I was very fit from being a part time aerobics instructor as well as full time Marketing professional and always on the go. After five or six months later a good friend of mine at the age of 31 was diagnosed with pancreatic cancer, with what seemed to be no obvious symptoms at all. At that point it struck me that cancer could affect anyone young or old – no one is exempt, and that being told my symptoms were ‘possibly’ haemorrhoids just didn’t feel neither right nor good enough to alleviate that nagging sense in the pit of my stomach – that something was not quite right.
As I didn’t feel comfortable with my initial prognosis I went back to my GP and asked for a referral – one for a breast ultrasound and one for a colorectal surgeon. I was young and wanted to ensure I take the necessary precautions to ensure all was ok. I also work in the Medical Indemnity Profession and work with doctors so was aware of the importance of self-awareness in one’s health maintenance and that things can go wrong. Around one month later the Colorectal Surgeon picked up at the appointment that a polyp or lump was present in the lower rectum through the examination. Two weeks later I undertook a colonoscopy and it was discovered that a large tumour (up to 15 cm) was present. The biopsy showed it was benign and the MRI that it had not spread. This was a tumour that could have been growing for years.

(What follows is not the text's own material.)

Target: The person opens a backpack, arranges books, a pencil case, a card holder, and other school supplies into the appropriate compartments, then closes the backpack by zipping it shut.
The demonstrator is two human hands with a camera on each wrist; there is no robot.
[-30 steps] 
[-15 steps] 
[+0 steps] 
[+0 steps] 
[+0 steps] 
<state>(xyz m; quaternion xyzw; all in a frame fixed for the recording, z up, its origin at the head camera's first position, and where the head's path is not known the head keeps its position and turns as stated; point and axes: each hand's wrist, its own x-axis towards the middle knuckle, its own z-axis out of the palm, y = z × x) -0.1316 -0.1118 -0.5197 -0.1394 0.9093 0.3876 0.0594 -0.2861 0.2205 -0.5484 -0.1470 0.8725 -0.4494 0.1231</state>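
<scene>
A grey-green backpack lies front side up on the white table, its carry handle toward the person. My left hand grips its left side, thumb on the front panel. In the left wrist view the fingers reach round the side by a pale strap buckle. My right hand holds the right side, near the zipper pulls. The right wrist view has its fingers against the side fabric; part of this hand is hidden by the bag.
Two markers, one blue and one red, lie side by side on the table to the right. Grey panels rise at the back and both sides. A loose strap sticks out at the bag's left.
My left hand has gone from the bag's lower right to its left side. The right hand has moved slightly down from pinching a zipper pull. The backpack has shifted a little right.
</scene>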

I was told I needed to undergo surgery to remove my rectum and where I had an ileostomy bag placed when I woke to my unexpected surprise. My doctor had initially thought I would not require the bag, however for the purpose of ensuring the bowel reconnection heal properly, the decision was made whilst in surgery. It was four days into my hospital recovery when I was diagnosed with stage II cancer, considered not aggressive. I was given the option to undertake chemotherapy for six months for precautionary treatment and to extend my life span percentage of living without the disease in the future. I was fortunate to have a stoma reversal (I only had it for around three months, and a J loop created – this is a connection of the colon to the sphincter) which performs the role of the rectum. At the time of my diagnosis and my treatment, I was amazed how little information I was given, even just to help me through those moments but it would have been nice to have been prepared. For example, what food would help or hinder my recovery? What is a J loop and what can I expect? What scars would I have and should I take supplements to help or would that hinder my treatment? I had many questions and I spent hours every day and night scouring the internet for answers. I wanted to know this situation so I could prepare for how to face it head on.

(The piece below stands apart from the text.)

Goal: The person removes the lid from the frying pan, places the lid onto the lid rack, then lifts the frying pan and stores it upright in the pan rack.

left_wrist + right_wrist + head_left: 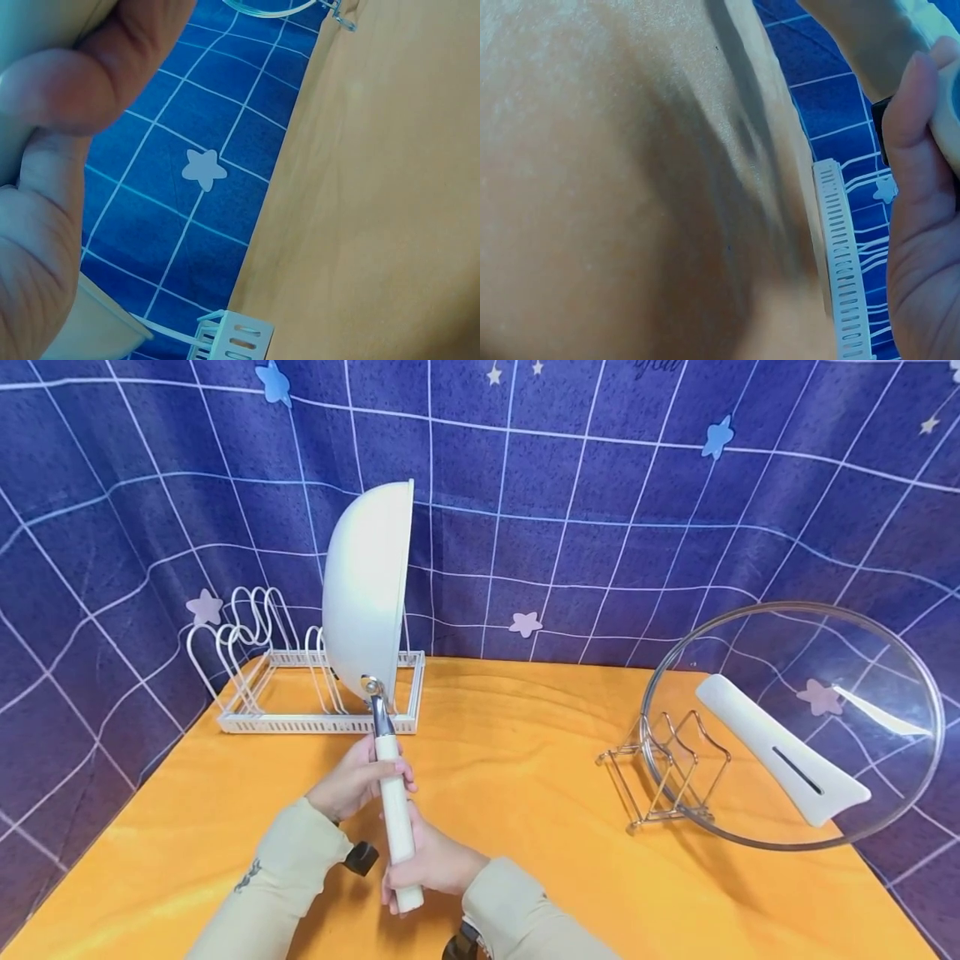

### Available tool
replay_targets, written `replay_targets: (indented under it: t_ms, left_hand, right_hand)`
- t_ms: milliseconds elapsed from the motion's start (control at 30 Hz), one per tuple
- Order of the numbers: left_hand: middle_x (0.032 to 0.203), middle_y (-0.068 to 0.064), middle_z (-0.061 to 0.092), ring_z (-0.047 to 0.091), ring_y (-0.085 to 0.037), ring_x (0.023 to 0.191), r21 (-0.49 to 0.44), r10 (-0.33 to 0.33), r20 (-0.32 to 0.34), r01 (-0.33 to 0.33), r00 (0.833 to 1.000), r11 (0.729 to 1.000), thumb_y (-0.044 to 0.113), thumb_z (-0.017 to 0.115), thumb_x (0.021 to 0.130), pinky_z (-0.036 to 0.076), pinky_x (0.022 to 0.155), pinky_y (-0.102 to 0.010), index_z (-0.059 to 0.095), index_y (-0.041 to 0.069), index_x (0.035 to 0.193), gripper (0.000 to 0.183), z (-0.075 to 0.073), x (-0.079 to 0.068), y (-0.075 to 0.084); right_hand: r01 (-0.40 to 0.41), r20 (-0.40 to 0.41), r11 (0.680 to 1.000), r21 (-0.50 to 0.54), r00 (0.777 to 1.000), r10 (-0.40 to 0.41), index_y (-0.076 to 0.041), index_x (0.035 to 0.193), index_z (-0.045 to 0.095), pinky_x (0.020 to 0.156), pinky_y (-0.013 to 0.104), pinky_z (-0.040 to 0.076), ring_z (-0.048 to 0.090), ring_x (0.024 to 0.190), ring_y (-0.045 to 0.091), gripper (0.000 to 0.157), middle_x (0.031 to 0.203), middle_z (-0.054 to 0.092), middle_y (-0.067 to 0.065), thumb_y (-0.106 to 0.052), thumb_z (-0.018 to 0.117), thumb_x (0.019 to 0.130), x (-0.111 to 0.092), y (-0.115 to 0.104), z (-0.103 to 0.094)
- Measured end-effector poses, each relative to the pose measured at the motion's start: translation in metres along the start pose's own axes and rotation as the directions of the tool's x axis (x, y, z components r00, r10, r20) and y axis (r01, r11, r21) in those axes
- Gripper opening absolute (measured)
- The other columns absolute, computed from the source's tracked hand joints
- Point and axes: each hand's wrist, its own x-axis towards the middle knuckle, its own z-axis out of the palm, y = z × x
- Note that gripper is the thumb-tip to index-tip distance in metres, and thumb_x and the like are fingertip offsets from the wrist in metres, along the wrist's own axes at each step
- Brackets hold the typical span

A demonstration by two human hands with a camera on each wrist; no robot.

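A deep white wok (363, 585) stands on edge, its open side turned to the right, over the right part of a white dish rack (318, 724). Its long white handle (397, 831) slopes down towards me. Close below the metal joint, my left hand (356, 781) grips the handle with the thumb across it. My right hand (438, 864) holds the handle's lower end. In the left wrist view, the thumb and palm of the left hand (52, 225) wrap the handle. The right hand (922, 255) shows at the right edge of its wrist view.
At the right, a glass lid (750, 793) with a long white grip (780, 752) leans upright in a small gold wire stand (682, 768). White wire loops (225, 643) rise from the dish rack's left part. A blue gridded curtain (562, 552) hangs behind the orange tabletop (517, 760).
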Motion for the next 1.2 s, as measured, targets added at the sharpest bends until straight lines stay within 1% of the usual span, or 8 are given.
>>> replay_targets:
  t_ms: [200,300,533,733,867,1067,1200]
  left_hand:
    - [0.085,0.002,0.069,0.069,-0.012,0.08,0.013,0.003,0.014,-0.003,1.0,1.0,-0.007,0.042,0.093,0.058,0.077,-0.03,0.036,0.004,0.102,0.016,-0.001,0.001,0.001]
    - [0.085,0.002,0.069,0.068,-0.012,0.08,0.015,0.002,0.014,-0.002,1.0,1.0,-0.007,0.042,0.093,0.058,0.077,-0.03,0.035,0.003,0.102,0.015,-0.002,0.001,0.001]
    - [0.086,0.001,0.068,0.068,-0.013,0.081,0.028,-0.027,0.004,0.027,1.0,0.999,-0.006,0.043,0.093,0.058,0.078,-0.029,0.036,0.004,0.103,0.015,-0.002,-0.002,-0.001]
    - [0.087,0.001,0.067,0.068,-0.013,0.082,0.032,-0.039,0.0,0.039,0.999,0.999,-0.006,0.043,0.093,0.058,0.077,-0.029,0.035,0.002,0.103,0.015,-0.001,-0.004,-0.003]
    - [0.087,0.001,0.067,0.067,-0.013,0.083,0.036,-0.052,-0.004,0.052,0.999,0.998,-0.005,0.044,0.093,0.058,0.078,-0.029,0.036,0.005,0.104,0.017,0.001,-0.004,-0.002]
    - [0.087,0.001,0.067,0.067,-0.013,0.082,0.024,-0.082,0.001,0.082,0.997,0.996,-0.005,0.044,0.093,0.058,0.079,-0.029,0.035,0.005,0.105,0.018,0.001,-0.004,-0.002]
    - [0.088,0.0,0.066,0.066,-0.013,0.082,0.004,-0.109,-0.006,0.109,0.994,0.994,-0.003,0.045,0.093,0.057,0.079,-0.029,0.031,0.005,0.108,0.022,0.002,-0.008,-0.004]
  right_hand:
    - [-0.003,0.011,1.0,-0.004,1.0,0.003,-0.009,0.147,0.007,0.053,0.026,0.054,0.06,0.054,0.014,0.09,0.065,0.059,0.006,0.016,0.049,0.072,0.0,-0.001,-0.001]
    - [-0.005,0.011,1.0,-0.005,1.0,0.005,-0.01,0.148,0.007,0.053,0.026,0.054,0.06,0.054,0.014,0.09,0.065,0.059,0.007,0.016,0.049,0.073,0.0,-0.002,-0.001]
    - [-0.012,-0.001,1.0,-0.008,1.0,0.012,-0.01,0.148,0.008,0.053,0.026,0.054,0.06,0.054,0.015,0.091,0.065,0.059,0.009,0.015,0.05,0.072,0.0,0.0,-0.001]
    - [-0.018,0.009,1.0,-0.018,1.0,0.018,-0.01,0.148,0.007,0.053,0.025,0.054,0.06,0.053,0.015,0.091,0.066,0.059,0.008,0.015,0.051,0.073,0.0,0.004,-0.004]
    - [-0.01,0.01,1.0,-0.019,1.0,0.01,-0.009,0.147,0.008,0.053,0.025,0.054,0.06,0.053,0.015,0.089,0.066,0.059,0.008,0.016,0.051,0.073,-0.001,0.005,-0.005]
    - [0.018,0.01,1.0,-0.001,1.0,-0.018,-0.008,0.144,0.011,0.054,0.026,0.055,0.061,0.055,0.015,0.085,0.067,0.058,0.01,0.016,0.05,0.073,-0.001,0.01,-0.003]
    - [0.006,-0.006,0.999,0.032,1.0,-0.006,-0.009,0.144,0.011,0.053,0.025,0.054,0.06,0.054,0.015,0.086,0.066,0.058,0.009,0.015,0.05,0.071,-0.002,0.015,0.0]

At the time of writing my story for Bowel Cancer Australia it was one year since the day of my diagnosis and I have been training 3 weeks post my last chemotherapy treatment for a 12 km run in the 2013 City to Surf run in Perth.

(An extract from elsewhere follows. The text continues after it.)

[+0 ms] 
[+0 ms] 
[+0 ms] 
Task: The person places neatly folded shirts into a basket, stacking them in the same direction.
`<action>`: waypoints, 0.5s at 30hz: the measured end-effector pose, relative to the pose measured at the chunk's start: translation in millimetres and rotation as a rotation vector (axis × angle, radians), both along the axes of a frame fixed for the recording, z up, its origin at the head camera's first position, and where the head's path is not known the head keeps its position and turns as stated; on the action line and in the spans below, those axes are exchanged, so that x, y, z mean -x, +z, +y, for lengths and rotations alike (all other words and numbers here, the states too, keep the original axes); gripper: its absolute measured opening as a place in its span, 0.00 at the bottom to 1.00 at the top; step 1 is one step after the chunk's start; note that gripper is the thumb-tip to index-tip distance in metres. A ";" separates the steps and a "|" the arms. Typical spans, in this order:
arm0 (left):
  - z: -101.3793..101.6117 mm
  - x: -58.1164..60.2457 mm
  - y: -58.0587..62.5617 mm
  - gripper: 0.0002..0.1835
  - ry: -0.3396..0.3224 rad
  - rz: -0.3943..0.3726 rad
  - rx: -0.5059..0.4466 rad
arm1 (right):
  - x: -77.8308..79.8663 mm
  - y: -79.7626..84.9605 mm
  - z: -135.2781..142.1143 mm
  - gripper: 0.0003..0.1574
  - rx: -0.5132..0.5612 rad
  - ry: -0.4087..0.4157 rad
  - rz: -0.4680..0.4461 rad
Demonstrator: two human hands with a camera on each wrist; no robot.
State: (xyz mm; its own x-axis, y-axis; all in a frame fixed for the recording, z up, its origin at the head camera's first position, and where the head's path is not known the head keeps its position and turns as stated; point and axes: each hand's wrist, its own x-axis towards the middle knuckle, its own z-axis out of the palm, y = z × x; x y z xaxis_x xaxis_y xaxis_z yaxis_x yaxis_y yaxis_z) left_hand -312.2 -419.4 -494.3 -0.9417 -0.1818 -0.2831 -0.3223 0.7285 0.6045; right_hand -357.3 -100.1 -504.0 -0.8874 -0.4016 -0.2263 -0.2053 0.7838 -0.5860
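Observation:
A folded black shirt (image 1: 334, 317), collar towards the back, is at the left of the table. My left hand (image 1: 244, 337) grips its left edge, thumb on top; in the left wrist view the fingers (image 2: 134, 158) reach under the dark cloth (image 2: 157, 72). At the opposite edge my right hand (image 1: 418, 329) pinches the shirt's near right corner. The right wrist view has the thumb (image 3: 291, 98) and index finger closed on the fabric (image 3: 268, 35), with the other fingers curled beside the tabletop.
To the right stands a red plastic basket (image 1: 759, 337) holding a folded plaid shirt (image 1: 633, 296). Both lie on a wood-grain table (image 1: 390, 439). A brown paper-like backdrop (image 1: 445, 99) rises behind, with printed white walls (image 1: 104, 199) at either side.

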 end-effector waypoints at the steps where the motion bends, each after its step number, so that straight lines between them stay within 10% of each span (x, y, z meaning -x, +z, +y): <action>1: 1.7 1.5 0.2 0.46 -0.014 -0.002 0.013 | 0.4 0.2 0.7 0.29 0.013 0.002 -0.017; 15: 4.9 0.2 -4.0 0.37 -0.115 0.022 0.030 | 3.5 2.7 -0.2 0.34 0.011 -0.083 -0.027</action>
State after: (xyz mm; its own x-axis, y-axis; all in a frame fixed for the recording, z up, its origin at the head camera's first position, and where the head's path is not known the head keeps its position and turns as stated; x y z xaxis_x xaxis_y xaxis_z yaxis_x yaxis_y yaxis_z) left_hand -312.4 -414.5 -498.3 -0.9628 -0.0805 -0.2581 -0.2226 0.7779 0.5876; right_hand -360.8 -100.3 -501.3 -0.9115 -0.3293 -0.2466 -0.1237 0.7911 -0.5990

I worked part time throughout my 6 month chemotherapy treatment and at times still maintained my schedule of flying around Australia to manage my team. I underwent IVF before starting chemotherapy and was fortunate to successfully freeze 29 eggs and embryos with my partner of 5 years who also made me the happiest woman on a beautiful day in October by proposing to me in a balloon flight over the Yarra Valley, 1 week post my reversal surgery. This was a challenge in itself particularly as I was struggling with a new bowel replacement, but nothing could have spoiled that day. Now, 6 month post treatment I am feeling fabulous and fit and so far have had a successful three month CT scan and six monthly check up.
Being diagnosed with bowel cancer has impacted me and at times it has been so very tough and challenging but not everything along my journey has been negative. I’ve always been a positive person, but I now have a better understanding about my purpose and an appreciation for not always having control of every situation in life. My favorite saying which I live by now and share with others is, “it’s not the situation you are faced with, it’s how you deal with it!”
By joining the Love My Family Community, I hope to help others understand you can be healthy, you can be fit, you can be young and still get something like Bowel Cancer, but we can also get back to being fit and healthy individuals and maintain your career and love life if you only talk to those around you and get the support you need. I want to help others wherever possible, but to also raise the awareness to other patients that a support service such as BCA exists, and that there is support for those who may need and not be as fortunate as me with my support network.